Many childbirth injuries are preventable

On Behalf of | Oct 15, 2020 | Childbirth Injuries

The day has arrived. Your baby is overdue, and your water finally broke. You and your spouse travel to the hospital with the expectation of a smooth delivery for mother and infant. But several minutes after arriving in the labor and delivery room, complications set in. You sense it. Although you have been given anesthesia, you are fully conscious and alert. But in listening to the delivery team, you know something has gone wrong.

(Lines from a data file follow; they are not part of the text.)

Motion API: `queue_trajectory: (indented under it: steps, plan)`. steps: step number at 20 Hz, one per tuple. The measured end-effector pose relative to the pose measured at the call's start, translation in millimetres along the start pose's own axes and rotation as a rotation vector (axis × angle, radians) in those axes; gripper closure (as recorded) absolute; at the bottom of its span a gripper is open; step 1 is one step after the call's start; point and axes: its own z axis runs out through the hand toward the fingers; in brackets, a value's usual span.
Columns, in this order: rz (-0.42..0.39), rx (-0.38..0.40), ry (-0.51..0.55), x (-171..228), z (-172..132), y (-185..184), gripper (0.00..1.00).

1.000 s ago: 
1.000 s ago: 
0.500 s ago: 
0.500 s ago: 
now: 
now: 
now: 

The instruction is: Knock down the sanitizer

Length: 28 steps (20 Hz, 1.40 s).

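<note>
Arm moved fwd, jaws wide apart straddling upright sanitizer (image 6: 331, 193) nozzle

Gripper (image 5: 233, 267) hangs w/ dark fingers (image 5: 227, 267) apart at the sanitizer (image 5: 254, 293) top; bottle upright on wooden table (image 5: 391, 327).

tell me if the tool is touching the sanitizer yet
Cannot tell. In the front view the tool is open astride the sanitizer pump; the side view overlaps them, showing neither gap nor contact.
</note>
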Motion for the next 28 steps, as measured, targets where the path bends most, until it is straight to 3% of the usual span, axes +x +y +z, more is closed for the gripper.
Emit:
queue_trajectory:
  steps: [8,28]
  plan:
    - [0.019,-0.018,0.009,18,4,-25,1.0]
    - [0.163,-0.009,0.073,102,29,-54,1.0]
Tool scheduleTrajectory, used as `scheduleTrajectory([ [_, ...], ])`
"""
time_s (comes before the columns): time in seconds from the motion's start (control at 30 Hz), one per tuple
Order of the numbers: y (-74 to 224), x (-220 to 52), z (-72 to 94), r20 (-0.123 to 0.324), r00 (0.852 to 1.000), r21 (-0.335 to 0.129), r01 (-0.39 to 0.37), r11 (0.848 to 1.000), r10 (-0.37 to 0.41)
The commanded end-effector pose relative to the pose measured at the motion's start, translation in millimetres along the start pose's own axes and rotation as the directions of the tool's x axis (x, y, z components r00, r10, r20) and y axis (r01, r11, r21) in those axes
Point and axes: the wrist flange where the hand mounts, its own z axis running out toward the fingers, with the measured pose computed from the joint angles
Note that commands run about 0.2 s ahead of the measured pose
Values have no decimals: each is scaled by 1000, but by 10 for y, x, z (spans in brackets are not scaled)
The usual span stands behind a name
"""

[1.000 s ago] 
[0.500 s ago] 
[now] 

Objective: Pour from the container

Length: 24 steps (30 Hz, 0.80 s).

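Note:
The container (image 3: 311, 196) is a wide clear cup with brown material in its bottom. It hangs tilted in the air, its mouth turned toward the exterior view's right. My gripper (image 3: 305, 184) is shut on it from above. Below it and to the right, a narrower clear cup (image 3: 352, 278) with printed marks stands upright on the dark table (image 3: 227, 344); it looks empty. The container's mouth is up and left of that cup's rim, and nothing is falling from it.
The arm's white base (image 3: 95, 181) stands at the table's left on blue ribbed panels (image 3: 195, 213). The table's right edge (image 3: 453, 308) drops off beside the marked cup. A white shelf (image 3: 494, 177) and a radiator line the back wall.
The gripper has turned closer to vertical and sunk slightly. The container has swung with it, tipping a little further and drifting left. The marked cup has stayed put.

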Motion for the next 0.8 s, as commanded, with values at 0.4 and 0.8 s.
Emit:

The risks of childbirth are plenty, sometimes endangering the health of the mother and infant. In extreme cases, the umbilical cord wraps around the child’s neck, leading to oxygen deprivation. Or a stroke strikes down the mother. Some childbirth injuries occur in uncontrollable situations, while others are caused by the negligence of the delivery team of physicians, nurses and support staff.

Coping with a childbirth injury

You longed for the birth of a healthy baby and that you as the mother came through the delivery without any difficulties. But it did not happen. Now, you discover that many childbirth injuries are preventable. Among the common childbirth injuries that can strike the infant and mother include:

  • Oxygen deprivation can lead to serious brain injury to the infant. The result could be raising a child with cerebral palsy or one with recurring seizures.
  • The infant sustaining fractures often caused by a physician who pulled excessively hard in delivery. The mother can experience pelvic fractures.
  • Severe nerve damage to the infant. Such an injury may limit the mobility of the infant’s arms and hands as well as cause facial paralysis.
  • Blood clots leading to strokes, internal organ damage and heart attacks to the mother.
  • Brain hemorrhages occurring to the mother.
  • Severe vaginal tears and urinary continence to the mother.

Many childbirths occur without any problems. Sadly, some do occur with severe complications. The result is that some families now must raise a child with severe physical and developmental disabilities. In many cases, the injuries experienced by the infant or mother were preventable.